***** INFORMATION *****
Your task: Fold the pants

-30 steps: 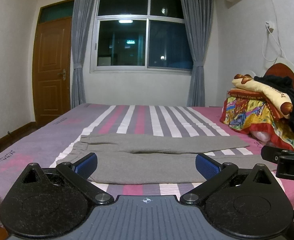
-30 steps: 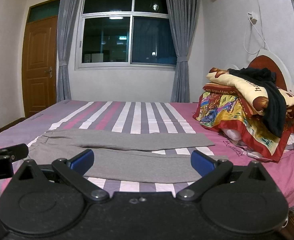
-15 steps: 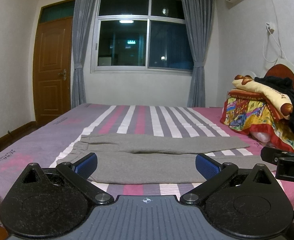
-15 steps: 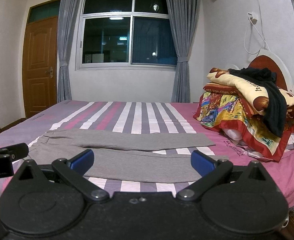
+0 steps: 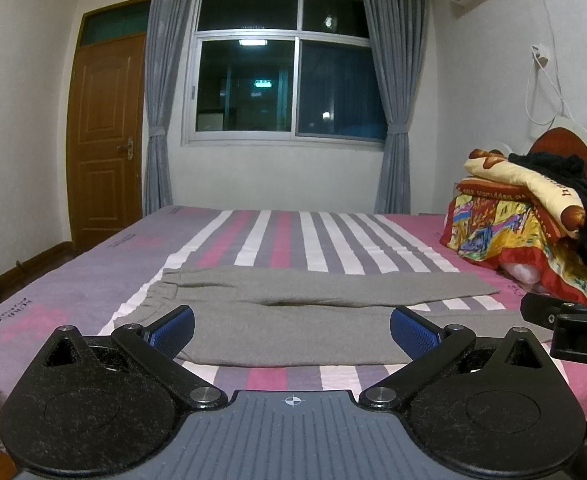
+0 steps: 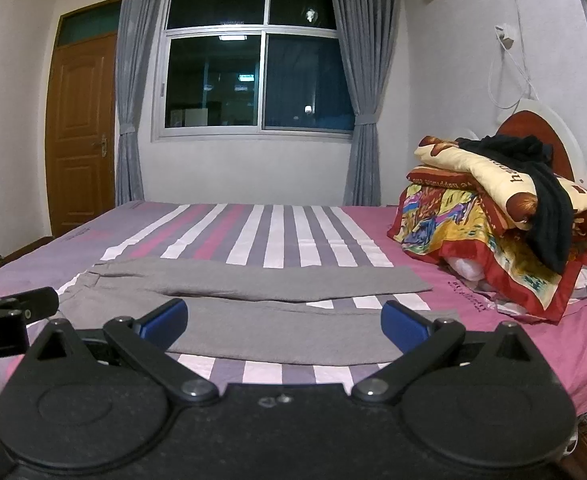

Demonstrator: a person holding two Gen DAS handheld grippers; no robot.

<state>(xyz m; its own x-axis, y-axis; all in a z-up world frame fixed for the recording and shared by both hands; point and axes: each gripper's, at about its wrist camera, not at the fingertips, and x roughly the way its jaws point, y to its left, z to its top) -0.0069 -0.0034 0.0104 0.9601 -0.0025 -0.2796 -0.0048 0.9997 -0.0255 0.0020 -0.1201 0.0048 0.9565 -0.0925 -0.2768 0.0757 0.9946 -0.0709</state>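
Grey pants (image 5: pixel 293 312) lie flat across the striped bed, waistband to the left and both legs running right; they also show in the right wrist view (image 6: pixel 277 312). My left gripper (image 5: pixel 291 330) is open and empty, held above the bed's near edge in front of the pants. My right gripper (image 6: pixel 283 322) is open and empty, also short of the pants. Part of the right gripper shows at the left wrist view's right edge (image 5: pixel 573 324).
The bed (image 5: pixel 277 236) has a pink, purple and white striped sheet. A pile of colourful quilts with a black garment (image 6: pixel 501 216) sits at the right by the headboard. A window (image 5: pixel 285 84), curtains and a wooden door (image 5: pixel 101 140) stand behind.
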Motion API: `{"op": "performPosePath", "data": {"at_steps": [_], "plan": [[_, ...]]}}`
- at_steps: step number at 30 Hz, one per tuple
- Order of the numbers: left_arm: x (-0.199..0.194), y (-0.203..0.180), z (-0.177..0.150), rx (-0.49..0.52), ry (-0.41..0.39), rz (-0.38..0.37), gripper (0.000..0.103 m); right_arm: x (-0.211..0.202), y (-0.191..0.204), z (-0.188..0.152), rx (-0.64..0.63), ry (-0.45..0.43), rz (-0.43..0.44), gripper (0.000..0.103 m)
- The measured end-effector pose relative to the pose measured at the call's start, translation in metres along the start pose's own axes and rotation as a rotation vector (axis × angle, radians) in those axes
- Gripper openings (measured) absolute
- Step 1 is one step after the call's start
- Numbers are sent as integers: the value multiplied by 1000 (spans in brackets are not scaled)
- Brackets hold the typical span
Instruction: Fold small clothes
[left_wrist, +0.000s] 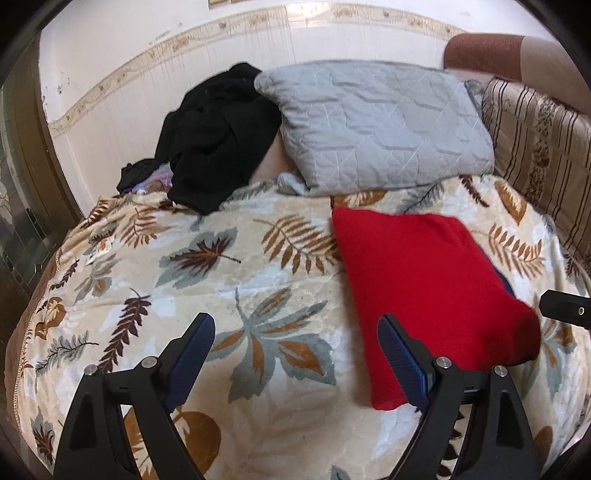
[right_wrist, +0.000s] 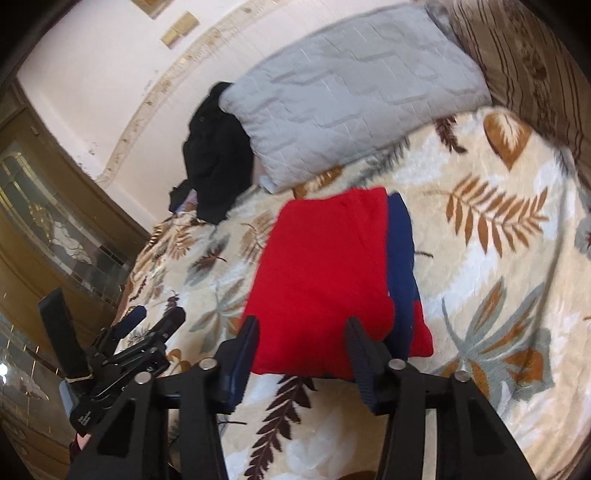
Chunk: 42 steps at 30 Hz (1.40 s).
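A folded red garment (left_wrist: 424, 280) with a blue part showing at its right edge lies flat on the leaf-patterned blanket (left_wrist: 221, 280). It also shows in the right wrist view (right_wrist: 325, 273), with the blue strip (right_wrist: 400, 258) along its right side. My left gripper (left_wrist: 295, 325) is open and empty, hovering over the blanket just left of the garment. My right gripper (right_wrist: 301, 325) is open and empty, just in front of the garment's near edge. The left gripper also shows in the right wrist view (right_wrist: 155, 321) at lower left.
A grey quilted pillow (left_wrist: 373, 125) lies at the head of the bed. A pile of black clothes (left_wrist: 218, 144) sits left of it against the wall. A striped brown cushion (left_wrist: 543, 147) borders the right side. A wooden glass-panelled door (right_wrist: 55, 229) stands at left.
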<state>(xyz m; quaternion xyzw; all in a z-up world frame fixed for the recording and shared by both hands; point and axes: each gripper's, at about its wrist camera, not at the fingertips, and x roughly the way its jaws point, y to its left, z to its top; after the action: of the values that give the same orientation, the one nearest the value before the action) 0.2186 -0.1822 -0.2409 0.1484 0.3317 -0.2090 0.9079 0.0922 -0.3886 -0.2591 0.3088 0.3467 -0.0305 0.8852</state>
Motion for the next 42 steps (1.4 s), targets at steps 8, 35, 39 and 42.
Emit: {"op": "performPosePath", "data": {"at_steps": [8,35,39,42], "plan": [[61,-13,-8,37,169,-129,90,53,-33,-1,67,127,-55,44],[133,0,17,-235,360,-654,90,103,-138,59,310,154,212,81],[141,-8,16,-270,386,-740,90,121,-128,65,269,193,254,81],[144,-15,15,-288,389,-793,88,132,-116,66,221,205,254,81]]}}
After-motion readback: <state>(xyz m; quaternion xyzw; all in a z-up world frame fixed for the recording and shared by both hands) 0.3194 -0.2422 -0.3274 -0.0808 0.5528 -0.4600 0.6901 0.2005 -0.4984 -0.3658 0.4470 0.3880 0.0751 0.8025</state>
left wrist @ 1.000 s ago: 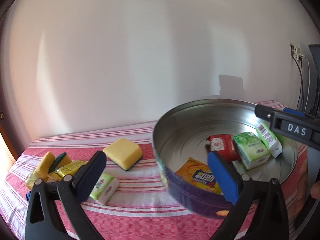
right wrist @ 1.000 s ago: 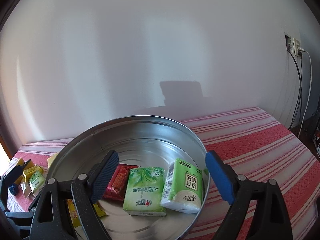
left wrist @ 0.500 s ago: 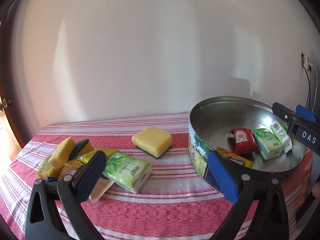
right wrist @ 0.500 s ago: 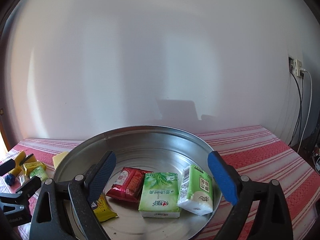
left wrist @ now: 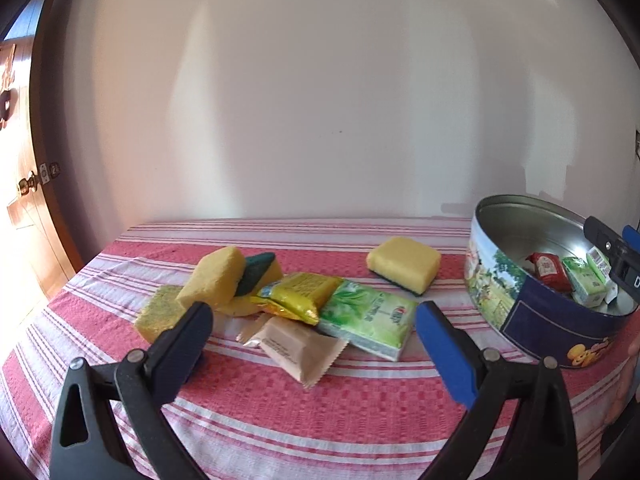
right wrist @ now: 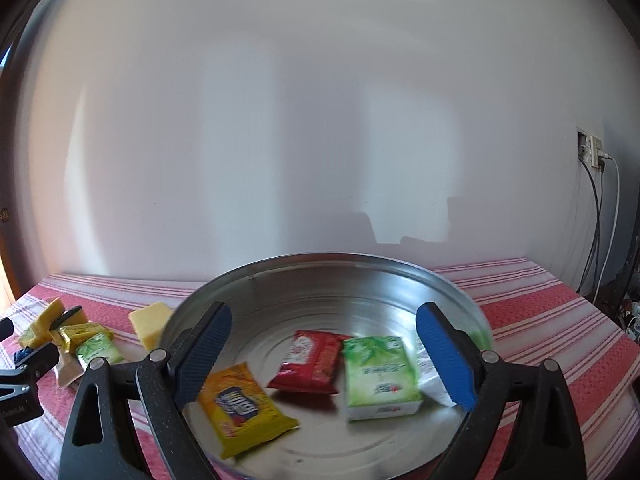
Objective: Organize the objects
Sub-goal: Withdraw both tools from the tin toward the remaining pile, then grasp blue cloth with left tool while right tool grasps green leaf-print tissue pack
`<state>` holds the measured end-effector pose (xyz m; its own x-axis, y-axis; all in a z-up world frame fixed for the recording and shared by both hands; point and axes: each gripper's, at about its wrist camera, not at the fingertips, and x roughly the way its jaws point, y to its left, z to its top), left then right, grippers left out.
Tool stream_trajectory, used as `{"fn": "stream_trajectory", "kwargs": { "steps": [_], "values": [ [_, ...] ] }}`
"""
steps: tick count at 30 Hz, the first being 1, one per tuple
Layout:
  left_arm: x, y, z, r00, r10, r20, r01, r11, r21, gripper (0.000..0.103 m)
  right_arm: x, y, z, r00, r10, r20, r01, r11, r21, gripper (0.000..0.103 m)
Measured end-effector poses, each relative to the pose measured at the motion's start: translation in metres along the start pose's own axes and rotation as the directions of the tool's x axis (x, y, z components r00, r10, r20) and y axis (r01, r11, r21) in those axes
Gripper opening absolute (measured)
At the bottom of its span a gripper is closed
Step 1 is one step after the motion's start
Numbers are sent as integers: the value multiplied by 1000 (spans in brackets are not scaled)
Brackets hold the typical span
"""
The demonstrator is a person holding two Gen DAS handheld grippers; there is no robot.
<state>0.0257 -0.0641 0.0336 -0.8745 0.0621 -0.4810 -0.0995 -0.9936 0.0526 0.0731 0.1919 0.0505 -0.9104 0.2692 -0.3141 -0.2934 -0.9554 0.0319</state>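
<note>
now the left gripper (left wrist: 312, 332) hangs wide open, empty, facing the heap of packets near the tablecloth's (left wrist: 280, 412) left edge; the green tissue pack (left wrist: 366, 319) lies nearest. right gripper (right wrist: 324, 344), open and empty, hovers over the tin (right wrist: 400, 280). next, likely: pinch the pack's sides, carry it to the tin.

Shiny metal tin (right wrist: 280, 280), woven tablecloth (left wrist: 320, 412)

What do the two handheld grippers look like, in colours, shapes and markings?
Both look alike. The left gripper and the right gripper each have speckled black plastic arms with triangular cut-outs and silver rivets, one dark navy textured pad and one bright blue pad.
</note>
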Motion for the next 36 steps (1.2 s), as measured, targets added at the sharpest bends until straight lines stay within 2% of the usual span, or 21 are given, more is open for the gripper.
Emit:
{"fn": "stream_trajectory", "kwargs": {
  "steps": [11,20,28,32,36],
  "values": [
    [9,60,-7,997,52,-59,-56,996,-69,102,3,81,-3,988,135,-73,-139,989,-46,95],
    [30,104,-16,982,58,-178,-89,982,-168,102,19,145,-12,952,212,-220,-242,962,-123,95],
    [49,124,-25,957,68,-282,-131,968,-213,102,44,168,-19,903,247,-353,-300,948,-104,95],
    [62,129,-29,936,53,-347,-141,963,-231,102,62,175,-24,864,255,-435,-320,944,-83,95],
    [76,122,-33,914,33,-404,-124,972,-201,102,81,191,-31,827,243,-507,-343,933,-112,95]
  ]
}}
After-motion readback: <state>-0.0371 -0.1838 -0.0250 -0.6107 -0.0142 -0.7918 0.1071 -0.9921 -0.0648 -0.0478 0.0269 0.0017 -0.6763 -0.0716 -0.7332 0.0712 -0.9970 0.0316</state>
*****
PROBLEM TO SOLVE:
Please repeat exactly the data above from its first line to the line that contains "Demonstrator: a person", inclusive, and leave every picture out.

WRITTEN SOLUTION:
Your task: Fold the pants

-30 steps: 
-30 steps: 
-15 steps: 
-15 steps: 
+0 steps: 
+0 steps: 

Demonstrator: a person holding two Gen DAS handheld grippers; no robot.

Nothing else is needed to finish the exercise.